<<<<
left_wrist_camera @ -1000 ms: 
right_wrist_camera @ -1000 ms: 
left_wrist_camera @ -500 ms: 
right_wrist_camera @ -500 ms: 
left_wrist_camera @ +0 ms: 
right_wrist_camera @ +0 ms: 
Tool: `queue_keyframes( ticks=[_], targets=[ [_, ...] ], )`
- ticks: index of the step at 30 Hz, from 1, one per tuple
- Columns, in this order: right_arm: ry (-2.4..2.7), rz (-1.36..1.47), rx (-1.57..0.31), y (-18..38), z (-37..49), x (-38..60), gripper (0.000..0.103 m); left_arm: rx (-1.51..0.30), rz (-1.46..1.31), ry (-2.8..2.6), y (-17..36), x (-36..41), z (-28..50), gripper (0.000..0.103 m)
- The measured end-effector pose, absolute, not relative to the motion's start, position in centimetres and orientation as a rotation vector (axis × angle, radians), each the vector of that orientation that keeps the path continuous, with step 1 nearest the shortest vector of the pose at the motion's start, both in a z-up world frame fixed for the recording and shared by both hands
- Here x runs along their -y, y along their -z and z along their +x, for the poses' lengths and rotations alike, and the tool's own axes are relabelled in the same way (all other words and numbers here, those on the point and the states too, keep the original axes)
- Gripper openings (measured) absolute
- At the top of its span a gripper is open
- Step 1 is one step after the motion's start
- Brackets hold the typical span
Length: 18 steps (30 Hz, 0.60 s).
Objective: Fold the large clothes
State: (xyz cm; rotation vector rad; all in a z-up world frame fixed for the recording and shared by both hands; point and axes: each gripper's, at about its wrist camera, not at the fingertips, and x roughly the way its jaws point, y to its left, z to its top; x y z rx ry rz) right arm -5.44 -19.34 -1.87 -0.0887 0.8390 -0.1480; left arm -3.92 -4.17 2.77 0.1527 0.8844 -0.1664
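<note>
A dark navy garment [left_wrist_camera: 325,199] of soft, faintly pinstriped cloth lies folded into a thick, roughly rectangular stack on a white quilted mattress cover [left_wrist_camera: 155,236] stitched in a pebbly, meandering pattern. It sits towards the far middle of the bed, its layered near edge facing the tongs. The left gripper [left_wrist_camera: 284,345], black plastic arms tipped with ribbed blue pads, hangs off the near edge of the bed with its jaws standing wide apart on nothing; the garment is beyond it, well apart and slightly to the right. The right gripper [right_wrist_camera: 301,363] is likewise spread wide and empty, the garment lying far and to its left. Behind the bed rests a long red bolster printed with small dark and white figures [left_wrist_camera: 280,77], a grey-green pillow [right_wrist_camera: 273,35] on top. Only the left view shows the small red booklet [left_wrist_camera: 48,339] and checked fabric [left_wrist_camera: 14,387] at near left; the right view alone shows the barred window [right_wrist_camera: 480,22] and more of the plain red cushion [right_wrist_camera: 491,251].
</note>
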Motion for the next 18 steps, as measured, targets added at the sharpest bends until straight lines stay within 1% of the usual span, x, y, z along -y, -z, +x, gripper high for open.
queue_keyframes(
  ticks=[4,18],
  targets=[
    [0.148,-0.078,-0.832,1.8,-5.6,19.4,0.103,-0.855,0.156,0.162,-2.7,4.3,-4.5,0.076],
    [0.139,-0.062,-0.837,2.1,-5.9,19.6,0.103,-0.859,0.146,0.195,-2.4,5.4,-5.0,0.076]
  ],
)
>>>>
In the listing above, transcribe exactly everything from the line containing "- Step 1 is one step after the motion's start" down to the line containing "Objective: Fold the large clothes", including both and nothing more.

[Task solution]
- Step 1 is one step after the motion's start
- Brackets hold the typical span
Length: 18 steps (30 Hz, 0.60 s).
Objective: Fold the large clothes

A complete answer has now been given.